2.6.2. Configure & Write Job

Once logged in, you need to configure your job's basic settings. Use any job name and select Python 3 for the source language. There is no need to set the number of map or reduce tasks in this example, so leave these fields unchanged.

Figure 2.2. Job Configuration

Next supply input to the job. A small amount of text will suffice for this example. This has the benefit of allowing us to check whether we received the right results at a glance. This same example could, however, be run on a much larger dataset (try it out when you are finished!). Use something simple, preferably with repeated words, like the text shown in the screenshot in Figure 2.3, “Job Input”:

Figure 2.3. Job Input

Now define a mapper. The following mapper does exactly what is described in Section 1.2.3, “Example: WordCount” in the introduction to map-reduce: it takes an entire line of input as its key (ignoring the empty value), and outputs every word in the line along with a 1 as the value:

def mapper(key, val):
  words = key.split()
  for word in words:
    Wmr.emit(word, '1')

Notice the following parts of the code:

The function is named mapper(). This name is required so that WebMapReduce knows what function to call to feed input.^[3] You are free to write other auxillary functions to support your mapper.
The function takes two arguments named key and value. This is the input key-value pair described in the introduction to map-reduce. Both arguments will be strings.
In this case, since the input we gave was simple text with no tabs to separate keys from values, the entire line will be contained in the key, and the value will be empty.^[4]
The Wmr.emit() function is how key-value pairs are output in the Python library for WebMapReduce. It takes two arguments: again, a key and a value.^[5]
Even though the value we output is a number, we have put it inside a string. This is to highlight that WebMapReduce always uses strings for keys and values.
Technically, we could have just used the number 1. The Python library for WebMapReduce will automatically convert any type of arugment to a string using Python's str() function. When it is fed to the reducer, though, it will not automatically be converted back.^[4]

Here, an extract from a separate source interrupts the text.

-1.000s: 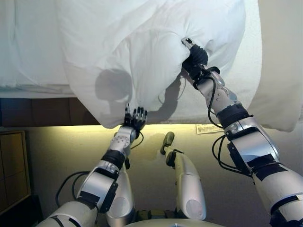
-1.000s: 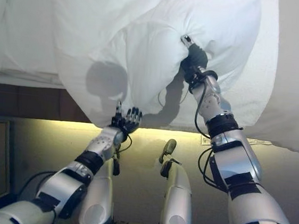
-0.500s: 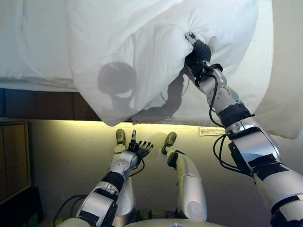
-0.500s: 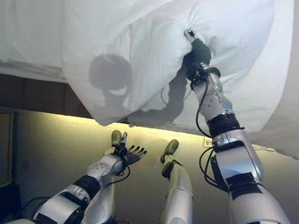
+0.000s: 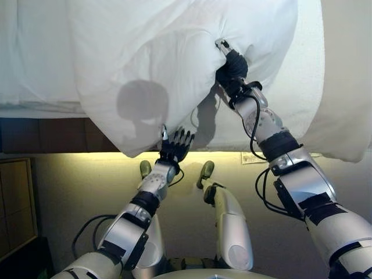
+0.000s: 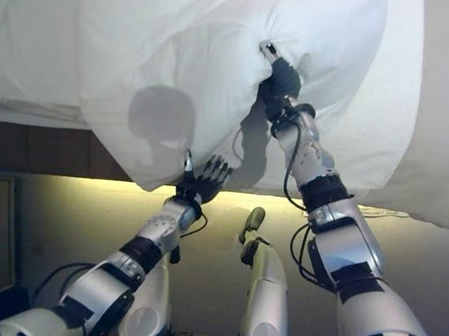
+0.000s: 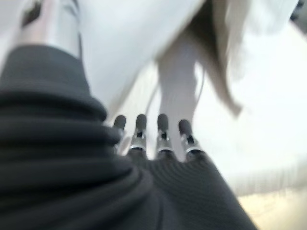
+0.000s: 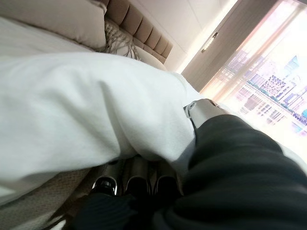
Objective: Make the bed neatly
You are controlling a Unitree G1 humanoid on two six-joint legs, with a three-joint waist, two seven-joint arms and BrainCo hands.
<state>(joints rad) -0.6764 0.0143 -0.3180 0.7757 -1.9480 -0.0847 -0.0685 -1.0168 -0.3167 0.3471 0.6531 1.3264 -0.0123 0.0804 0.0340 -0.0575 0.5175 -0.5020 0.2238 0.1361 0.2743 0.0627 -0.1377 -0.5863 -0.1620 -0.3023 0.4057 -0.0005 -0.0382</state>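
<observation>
The duvet (image 5: 174, 64) hangs bunched over the bed (image 5: 35, 70) edge; the right robot hand (image 5: 231, 65) clamps a fold; the left robot hand (image 5: 176, 143), fingers spread, sits beneath the hem; a one-sided pull could skew it.

Both head views look down from above the robot at the bed's edge, the white duvet (image 5: 174, 64) filling their upper half; they share nearly the whole scene. The left wrist view looks along its hand (image 7: 158, 139) toward the duvet from close, though it is blurred. The right wrist view sits against the duvet, facing the headboard (image 8: 139, 33) and window (image 8: 268, 81).
</observation>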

If the mapper receives the line "one fish" as input, its output should be:

one    1
fish   1

Figure 2.4. Mapper Source Code

Finally, we will write a reducer. This reducer adds all the 1's associated with each word to get a final count:

def reducer(key, values):
  sum = 0
  for v in values:
    sum = sum + int(v)
  Wmr.emit(key, str(sum))

Notice the following:

The function is named reducer(). As with mapper(), this is required.
This time, the second argument to reducer() is actually a list of values. This is the list of all values output from the map phase whose key was equal to key. As described in the introduction to map-reduce, the framework collects these values and generates the list automatically.
In this case, values is a list of "1"s with as many elements as there were occurrences of key in the input.
Before being added to sum, each value is converted from a string to an integer using Python's int() function.
Before being output with Wmr.emit(), the sum is converted from an integer to a string using Python's str() function. As with the mapper, this is not required, but is included to make the conversion explicit.

Figure 2.5. Reducer Source Code

^[3] All languages require certain names for mappers and reducers, although the exact name may differ. The chapter on each language will give the specific requirement.

^[4] Although this is generally true in WebMapReduce, some languages may behave differently. These differences will be noted in the chapter for each language.

^[5] Other languages may have similar functions, or they may use the return value of the function as output. See the chapter on each language.